このサンプル プログラムは、Cloud Storage 内のファイルを使用してロックを作成し、継続的に立候補するものです。

今回の例において、Lock() 呼び出しは、呼び出し元プログラムがリーダーになるまで(またはコンテキストがキャンセルされるまで)、ブロッキングを行います。システムに別のリーダーがいる可能性があるため、無期限のブロッキングが発生する可能性があります。

プロセスがリーダーとして選出されると、ライブラリは定期的にハートビートを送信してロックをアクティブに保ちます。次に、リーダーは作業を終了して Unlock() メソッドを呼び出し、ロックを解除する必要があります。リーダーがリーダーシップを失うと、doneCh はメッセージを受信します。このプロセスでは、新しいリーダーがいる可能性があるため、ロックが解除されたことを通知できます。

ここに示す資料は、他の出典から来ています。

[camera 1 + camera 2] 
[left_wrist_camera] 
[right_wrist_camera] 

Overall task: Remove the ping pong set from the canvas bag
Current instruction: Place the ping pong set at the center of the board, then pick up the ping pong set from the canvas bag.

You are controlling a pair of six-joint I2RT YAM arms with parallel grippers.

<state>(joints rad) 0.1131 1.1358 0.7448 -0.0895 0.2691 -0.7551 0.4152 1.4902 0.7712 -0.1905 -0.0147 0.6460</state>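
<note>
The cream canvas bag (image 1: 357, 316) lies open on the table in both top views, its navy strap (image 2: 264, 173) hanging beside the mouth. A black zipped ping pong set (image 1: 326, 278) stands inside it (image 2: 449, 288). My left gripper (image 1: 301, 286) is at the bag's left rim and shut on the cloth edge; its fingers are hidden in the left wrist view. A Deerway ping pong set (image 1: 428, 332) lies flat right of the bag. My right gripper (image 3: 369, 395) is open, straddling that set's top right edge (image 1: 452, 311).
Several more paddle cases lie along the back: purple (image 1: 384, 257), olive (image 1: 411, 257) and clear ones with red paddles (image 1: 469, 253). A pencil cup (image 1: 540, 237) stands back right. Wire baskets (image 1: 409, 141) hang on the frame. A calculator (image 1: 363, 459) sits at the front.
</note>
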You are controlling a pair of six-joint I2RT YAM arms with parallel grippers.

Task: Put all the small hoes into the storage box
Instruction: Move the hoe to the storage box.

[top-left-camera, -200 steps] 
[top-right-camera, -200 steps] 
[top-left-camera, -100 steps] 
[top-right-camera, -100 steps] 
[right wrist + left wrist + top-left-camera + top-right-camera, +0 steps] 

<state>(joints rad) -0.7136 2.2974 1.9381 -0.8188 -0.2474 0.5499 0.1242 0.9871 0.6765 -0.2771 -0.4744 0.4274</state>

幸いなことに、Google Storage が使用しているライブラリはハートビート メカニズムを実装しており、選出されたリーダーが引き続き利用可能でアクティブであることが保証されます。選出されたリーダーがロックを解除せずに突然失敗した場合、ロックの TTL(有効期間)が期限切れになった後、残りのノードが新しいリーダーを選出して、システム全体の可用性を確保します。

幸いにも、このライブラリはいわゆる周期的なハートビートの送信、つまり、リーダーの死活状態と自身が立候補すべきかどうかをフォロワーが確認する頻度に関する上述の内容を実装しています。同様に、このライブラリは、リーダーシップ データをオブジェクトのコンテンツではなくオブジェクトのメタデータに保存することでさまざまな最適化を採用しています。コンテンツへの保存は読み取りが頻繁に発生するためコストが高くなります。

ノード間の調整を確実に行う必要がある場合、分散システムでリーダー選出を使用すると、2 つ以上のノードがリーダー役を担うことをなくすという目標を安全に達成できます。Cloud Storage または他の強整合性システムを使用すると、独自のリーダー選出を実装できます。ただし、このような新しいライブラリを実装する前に、すべての特殊なケースについて把握するようにしてください。